Photosynthesis: Light-Independent Reactions
This lesson is mapped to AQA 7402 Section 3.5.2 — Photosynthesis: light-independent reactions (Calvin cycle) (refer to the official AQA specification document for exact wording). The light-independent reactions — universally known as the Calvin cycle or the Calvin–Benson–Bassham (CBB) cycle — are the second stage of photosynthesis. They take place in the stroma of the chloroplast and do not require light directly. However, they consume the two products of the light-dependent reactions — ATP and NADPH — so they cannot continue indefinitely in darkness; in a leaf placed in the dark, the Calvin cycle halts within a few minutes once the stromal ATP and NADPH pools are exhausted.
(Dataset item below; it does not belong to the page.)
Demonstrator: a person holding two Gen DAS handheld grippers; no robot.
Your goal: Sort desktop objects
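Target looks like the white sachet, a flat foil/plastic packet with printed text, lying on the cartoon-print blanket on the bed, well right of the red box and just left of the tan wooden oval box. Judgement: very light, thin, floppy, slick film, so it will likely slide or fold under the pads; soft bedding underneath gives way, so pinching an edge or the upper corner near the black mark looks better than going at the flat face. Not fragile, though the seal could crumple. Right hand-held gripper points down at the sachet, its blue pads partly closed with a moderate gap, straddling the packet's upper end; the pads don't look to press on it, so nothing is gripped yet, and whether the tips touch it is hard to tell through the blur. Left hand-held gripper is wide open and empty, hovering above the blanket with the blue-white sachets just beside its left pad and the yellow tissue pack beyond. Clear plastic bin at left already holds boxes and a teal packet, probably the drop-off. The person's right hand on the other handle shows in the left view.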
The cycle was elucidated between 1946 and 1956 by Melvin Calvin, Andrew Benson, and James Bassham at the University of California, Berkeley. Their classic "lollipop experiment" used the green alga Chlorella in a thin, illuminated, lollipop-shaped flask. The cells were given a brief pulse of ¹⁴CO₂, then plunged into hot methanol at progressively longer intervals to halt enzymes. Two-dimensional paper chromatography followed by autoradiography revealed where the radioactive ¹⁴C had ended up at each time-point — and the first stable radioactive product, after just a few seconds of illumination, was the 3-carbon compound glycerate-3-phosphate (GP). Calvin won the 1961 Nobel Prize in Chemistry for this work (paraphrased). Subsequent contributions by Benson and Bassham established the full cyclical character of the pathway.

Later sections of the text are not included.